Does anyone have any good resources to start studying algorithms?

I might not be understanding the problem correctly but assuming you know what floor the starting elevator is and moving one floor takes 1 time unit then moving between elevators is pointless and the answer is basically "return (math.abs(currentFloor - detinationFloor) <= time)"

Hi, yes you know the starting floor and i believe moving one floor takes 1 time.

here's the full directions, might make it clearer:

`
xx.x.x.x.xxx
xx.x.x.x.xxx
xx.x.x.x.xxx
xx.xBx.x.xxx
xx.x.xCx.xxx
xxAx.x.xDxxx
`

In this example, dots represent an elevator shaft, and letters (specifically A-Z) represent 
an elevator. So in the above diagram, there are four elevator shafts, elevator A is on the 
first floor (1-indexed), and there are six floors.

An elevator state file contains a series of elevator state diagrams separated by empty lines,
where each successive state diagram represents a point in time from t = {1, 2, 3...}

Goal: Write a command line program that takes a command-line like the following:

Elevator `<path to state file> <starting elevator> <final destination>`

The `<final destination>` argument is specified as `<floor>-<time>`. So, 3-2 indicates that the 
final destination is the 3rd floor at time t=2.

At t=1, you begin in the elevator specified by `<starting elevator>`, e.g. "A"

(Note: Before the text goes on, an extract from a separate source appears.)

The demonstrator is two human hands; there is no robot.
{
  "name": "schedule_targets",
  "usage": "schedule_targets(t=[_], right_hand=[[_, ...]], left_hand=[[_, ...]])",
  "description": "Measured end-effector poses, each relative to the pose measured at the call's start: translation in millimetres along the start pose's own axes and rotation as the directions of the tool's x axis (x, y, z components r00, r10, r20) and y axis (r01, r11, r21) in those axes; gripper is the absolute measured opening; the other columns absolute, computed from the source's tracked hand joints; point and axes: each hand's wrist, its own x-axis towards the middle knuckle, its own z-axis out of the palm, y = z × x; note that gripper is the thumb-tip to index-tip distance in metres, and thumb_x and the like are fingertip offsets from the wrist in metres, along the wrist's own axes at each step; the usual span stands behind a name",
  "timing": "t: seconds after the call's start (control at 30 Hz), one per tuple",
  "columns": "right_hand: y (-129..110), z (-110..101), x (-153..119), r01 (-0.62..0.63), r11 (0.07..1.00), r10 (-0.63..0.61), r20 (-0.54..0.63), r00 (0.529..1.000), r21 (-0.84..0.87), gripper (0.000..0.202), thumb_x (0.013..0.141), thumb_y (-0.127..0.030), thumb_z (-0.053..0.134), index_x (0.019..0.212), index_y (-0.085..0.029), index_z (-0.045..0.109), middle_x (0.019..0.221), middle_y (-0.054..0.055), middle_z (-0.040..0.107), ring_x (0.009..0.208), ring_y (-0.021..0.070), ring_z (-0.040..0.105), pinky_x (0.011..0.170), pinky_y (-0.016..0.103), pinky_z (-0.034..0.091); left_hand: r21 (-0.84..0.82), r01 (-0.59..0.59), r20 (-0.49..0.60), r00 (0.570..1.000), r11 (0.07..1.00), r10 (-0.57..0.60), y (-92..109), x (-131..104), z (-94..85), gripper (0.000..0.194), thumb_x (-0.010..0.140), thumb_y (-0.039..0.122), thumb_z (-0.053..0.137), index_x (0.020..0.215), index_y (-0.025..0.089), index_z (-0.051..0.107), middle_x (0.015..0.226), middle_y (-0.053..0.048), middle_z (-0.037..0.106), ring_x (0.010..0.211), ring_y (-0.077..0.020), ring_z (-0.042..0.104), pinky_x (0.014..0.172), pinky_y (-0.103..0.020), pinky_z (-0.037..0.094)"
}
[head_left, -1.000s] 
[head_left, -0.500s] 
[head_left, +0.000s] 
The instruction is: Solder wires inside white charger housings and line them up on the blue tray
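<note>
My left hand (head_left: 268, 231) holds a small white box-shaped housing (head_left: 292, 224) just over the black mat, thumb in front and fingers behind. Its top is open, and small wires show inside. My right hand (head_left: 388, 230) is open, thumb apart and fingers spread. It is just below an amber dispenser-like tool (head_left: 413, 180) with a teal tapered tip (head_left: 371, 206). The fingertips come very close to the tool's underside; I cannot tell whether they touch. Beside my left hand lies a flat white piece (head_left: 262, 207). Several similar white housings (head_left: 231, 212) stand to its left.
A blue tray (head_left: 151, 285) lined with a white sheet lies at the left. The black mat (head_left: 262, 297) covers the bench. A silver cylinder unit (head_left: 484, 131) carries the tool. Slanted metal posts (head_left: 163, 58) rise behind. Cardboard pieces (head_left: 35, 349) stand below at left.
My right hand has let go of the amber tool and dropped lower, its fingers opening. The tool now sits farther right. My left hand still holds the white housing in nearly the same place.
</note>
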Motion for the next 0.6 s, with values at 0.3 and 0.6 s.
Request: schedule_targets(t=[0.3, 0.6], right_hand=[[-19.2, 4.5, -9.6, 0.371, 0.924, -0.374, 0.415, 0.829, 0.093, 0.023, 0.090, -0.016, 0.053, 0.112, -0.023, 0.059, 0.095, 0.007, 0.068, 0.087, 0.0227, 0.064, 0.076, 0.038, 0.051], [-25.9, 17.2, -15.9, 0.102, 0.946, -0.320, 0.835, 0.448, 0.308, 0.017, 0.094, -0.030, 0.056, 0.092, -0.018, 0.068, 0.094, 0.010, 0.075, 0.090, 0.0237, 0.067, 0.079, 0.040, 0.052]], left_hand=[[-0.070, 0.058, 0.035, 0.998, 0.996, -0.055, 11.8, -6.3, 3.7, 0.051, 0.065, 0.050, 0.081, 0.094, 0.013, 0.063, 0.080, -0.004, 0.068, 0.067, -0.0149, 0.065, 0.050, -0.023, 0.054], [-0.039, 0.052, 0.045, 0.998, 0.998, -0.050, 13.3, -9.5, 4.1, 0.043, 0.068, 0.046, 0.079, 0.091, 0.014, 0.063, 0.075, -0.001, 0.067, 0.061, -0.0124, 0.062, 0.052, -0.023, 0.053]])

In any given time period, you can board a different elevator or stay on the elevator you 
are currently on, but you can only board an elevator on the same floor as the elevator that you 
are currently on (including t=1).

The goal is to find a series of legal actions that lead to you being at the final destination
(the right floor at the right time).

The set of actions should be written to stdout as a series of actions in a single string. 
An action is defined as the elevator you board (or stay on) at time t. For example, "AABDD"
indicates that you were on (or switched to) A at t=1, stayed on A at t=2, switched to B at
t=3, and switched to D at t=4, and stayed on D at t=5.

If there is a solution, the solution string is the *only* thing that should be printed to stdout.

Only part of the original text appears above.